Header AD

Howie Carr: What a 1940s New York Democrat can teach us about justice

Robert H. Jackson was a Democrat from New York. That’s the first thing to know. He also didn’t have a law degree, which may explain why he understood the law so well.

If you want to better understand what the Democrats in New York did to Donald J. Trump this week, it’s perhaps best to have it explained by a New York Democrat — an old-school Democrat like Robert H. Jackson, a former U.S. Supreme Court justice, FDR’s attorney general, as well as the lead U.S. prosecutor at the Nuremberg war-crimes trials after World War II.

Jackson would be a pariah among today’s Democrats, as you will soon see. He wasn’t big into frame-ups, kangaroo courts or lynchings, high-tech or otherwise.

Former U.S. Supreme Court Justice Robert H. Jackson. Harris & Ewing, photographers. (Courtesy/Library of Congress)
Courtesy/Library of Congress
Former U.S. Supreme Court Justice Robert H. Jackson. Harris & Ewing, photographers. (Courtesy/Library of Congress)

This column is taken from an address Jackson delivered in 1940 to federal prosecutors who worked under him at the Justice Department. It’s entitled “The Federal Prosecutor,” but it applies to prosecutors in general.

Jackson outlines what can happen in a nightmarish, worst-case scenario, with a corrupt, lawless lawman, which is exactly what has transpired in Manhattan.

“If the prosecutor is obliged to choose his cases,” Jackson said, “it follows that he can choose his defendants. Therein is the most dangerous power of the prosecutor: that he will pick people that he thinks he should get, rather than pick cases that need to be prosecuted.”

Paging Alvin Bragg…

“With the law books filled with a great assortment of crimes, a prosecutor stands a fair chance of finding at least a technical violation of some act on the part of almost anyone.”

Paging Jack Smith…

“In such a case, it is not just a question of discovering the commission of a crime and then looking for the man who has committed it, it is a question of picking the man and then searching the law books, or putting investigators to work, to pin some offense on him.”

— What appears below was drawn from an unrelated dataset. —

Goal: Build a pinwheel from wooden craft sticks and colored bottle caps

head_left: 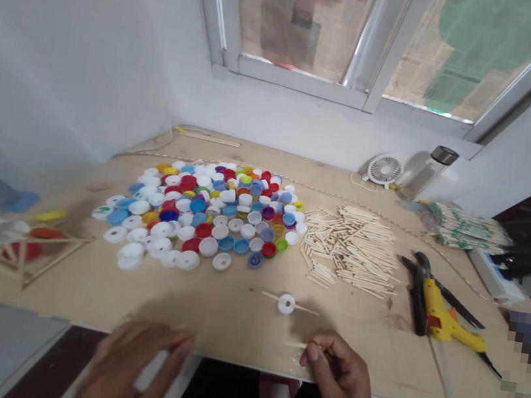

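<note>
In the head view, the right hand [336, 380] pinches a thin wooden stick [294, 345] between thumb and forefinger, low over the near edge of the tabletop [221, 305], its free end pointing left. The left hand [138, 365] is blurred above the same edge, thumb and forefinger curved toward each other; whether their tips meet cannot be told, and nothing shows between them. Just beyond the held stick lies a white bottle cap [281, 305] with a central hole and a slim stick reaching out on either side; how these are attached is unclear.

For good handling, a light pinch near one end should leave the stick's length free to aim, while the wrist is best kept low and clear of the cap so its thin arms are not knocked. Steadying the cap with the left fingers would probably help. The yellow glue gun [448, 327] rests to the right, beside the loose stick pile [367, 249].
</note>
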Motion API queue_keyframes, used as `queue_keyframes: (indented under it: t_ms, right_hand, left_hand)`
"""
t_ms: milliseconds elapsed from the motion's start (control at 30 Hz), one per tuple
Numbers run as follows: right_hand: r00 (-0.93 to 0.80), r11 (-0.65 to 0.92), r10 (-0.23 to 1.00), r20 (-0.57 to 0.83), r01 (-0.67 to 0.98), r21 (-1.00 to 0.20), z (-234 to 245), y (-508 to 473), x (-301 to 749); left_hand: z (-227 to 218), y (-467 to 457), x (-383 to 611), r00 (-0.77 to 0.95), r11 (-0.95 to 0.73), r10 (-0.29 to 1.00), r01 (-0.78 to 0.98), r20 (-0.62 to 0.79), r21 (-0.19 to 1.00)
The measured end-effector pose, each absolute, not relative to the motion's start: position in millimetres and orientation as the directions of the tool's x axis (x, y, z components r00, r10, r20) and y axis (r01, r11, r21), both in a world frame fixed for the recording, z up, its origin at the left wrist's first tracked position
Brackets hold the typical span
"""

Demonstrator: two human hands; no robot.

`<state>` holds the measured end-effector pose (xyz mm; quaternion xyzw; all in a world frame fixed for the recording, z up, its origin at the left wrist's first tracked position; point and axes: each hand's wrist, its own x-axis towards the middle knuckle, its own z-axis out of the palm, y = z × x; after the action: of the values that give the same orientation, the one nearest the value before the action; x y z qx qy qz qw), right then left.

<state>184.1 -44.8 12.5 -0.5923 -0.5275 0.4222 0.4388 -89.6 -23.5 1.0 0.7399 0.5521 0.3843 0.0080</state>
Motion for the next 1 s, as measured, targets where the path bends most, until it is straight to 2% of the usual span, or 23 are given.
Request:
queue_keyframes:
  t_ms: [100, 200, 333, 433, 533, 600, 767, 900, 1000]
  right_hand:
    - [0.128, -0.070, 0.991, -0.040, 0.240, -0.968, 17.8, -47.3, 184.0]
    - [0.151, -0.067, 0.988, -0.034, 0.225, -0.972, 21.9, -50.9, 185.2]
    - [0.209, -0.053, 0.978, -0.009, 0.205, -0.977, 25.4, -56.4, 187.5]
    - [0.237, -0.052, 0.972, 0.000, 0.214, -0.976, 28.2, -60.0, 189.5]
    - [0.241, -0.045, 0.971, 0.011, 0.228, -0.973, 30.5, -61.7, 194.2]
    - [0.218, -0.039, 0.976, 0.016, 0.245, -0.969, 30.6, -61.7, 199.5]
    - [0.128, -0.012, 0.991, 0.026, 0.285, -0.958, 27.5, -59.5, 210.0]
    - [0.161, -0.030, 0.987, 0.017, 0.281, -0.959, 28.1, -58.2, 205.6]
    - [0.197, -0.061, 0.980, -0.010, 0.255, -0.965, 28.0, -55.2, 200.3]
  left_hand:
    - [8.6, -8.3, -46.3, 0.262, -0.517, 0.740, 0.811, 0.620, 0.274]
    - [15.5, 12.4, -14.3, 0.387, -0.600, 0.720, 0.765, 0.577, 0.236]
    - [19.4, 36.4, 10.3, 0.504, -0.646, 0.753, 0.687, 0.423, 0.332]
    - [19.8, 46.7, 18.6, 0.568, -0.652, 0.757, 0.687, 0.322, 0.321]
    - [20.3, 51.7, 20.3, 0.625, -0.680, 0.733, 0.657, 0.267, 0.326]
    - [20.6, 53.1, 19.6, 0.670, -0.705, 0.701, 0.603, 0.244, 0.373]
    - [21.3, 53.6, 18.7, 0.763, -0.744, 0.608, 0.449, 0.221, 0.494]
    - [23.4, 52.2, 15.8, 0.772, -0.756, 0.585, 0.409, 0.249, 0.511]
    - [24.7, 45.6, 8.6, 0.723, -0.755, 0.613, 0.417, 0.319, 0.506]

Or, as Stalin’s secret police chief Lavrentiy Beria put it, “Show me the man and I’ll show you the crime.”

Beria, it goes without saying, would be a lot more at home in today’s Democrat party than Robert H. Jackson would be.

Jackson continued:

“It is in this realm — in which the prosecutor picks some person whom he dislikes or desires to embarrass, or selects of group of people whom he dislikes or desires to embarrass, or selects some group of unpopular persons and then looks for an offense, that the greatest danger of prosecuting power lies.”

Paging Fani Willis…

“It is here that law enforcement becomes personal, and the real crime becomes that of being unpopular with the predominant group, being attached to the wrong political views, or being personally obnoxious to or in the way of the prosecutor himself.”

Paging Merrick Garland…

“In times of fear or hysteria, political, racial, religious, social and economic groups, often from the best of motives, cry for the scalps of individuals because they do not like their views.”

Sound familiar? Crying for the scalps of people because you disagree with their politics? This was written in 1940 by a Democrat from New York. From Robert Jackson to Alvin Bragg and Letitia James…

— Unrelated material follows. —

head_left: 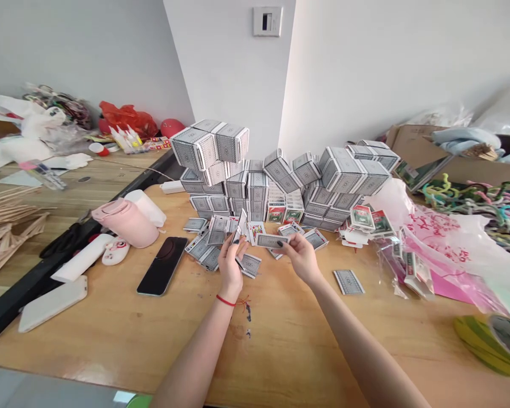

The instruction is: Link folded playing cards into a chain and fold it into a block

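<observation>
My left hand [232,263] is closed on folded playing cards [239,226], held on edge above the table. My right hand [301,256] pinches a single playing card [271,241], its patterned grey back showing, just to the right of the left hand. Loose playing cards [204,249] lie scattered beneath and beside both hands, some face up. Behind them rise stacked boxes folded from playing cards [238,190], in a left and a right group. One more card [349,281] lies apart on the table, right of my right forearm.
A black phone [162,266], a pink bottle [125,222] and a white power bank [53,303] lie on the left. To the right are card packs [417,272], plastic bags [433,226] and a roll of yellow-green tape [493,344]. The table [280,351] stands against a wall.
</observation>
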Action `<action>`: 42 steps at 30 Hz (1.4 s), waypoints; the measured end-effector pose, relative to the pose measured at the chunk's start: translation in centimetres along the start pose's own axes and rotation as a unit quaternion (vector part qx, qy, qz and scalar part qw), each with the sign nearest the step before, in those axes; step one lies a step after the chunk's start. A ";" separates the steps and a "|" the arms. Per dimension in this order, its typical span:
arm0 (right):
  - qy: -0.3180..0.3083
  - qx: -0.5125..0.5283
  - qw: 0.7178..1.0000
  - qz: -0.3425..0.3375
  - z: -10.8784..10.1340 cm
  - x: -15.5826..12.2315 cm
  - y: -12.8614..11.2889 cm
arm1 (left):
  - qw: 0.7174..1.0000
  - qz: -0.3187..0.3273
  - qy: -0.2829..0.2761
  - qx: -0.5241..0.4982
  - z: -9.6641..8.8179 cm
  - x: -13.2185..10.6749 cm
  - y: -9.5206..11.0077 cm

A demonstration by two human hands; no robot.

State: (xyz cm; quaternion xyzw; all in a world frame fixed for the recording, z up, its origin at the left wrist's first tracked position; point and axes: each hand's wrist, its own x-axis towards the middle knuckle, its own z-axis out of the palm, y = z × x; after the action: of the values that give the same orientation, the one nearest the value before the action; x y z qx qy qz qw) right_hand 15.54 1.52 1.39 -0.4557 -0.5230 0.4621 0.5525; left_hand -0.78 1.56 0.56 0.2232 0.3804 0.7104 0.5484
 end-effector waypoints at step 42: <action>0.007 -0.166 0.981 -0.103 2.2 -7.9 0.9 | 0.998 -0.042 0.050 -0.008 0.2 -0.4 -0.6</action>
State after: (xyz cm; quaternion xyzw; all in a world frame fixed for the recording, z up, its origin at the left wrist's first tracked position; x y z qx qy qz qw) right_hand 13.12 -6.12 -0.66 -0.4879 -0.6329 0.3064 0.5172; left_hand -0.17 1.33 0.20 0.1666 0.4108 0.7002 0.5597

“Particularly do we need to be dispassionate and courageous in those cases which deal with so-called ‘subversive activities.’”

Now more commonly called “threats to democracy,” always by Democrats who assert that they must destroy democracy in order to save it. Back to Jackson on so-called “subversive activities.”

“They are dangerous to civil liberty because the prosecutor has no definite standards to determine what constitutes a ‘subversive activity,’ such as we have for murder or larceny.”

Thus, in 2020 bands of thugs looting, marauding, murdering with impunity across the nation — those were described by their Democrat fellow travelers as “mostly peaceful protests.”

But trespassing in the Capitol a few months later became an “insurrection.”

In the 40’s, when Jackson was alive, Democrats went after “subversive activities” with their House Un-American Activities Committee. Always it’s the Democrats with the mobs, firing on Fort Sumter, starting the Ku Klux Klan and Jim Crow, jailing Martin Luther King Jr. 29 times… always, it’s the Democrats.

And now we come to the present, as forecast by Jackson 84 years ago:

“Those who are in office are apt to regard as ‘subversive’ the activities of any of those would bring about a change of administration.”

Make America Great Again — the latest subversive activity, according to the same party that stopped women’s suffrage for 50 years. Trump leads the polls, so he has to be brought before the bar of “justice.”

What makes a good prosecutor, Justice Jackson?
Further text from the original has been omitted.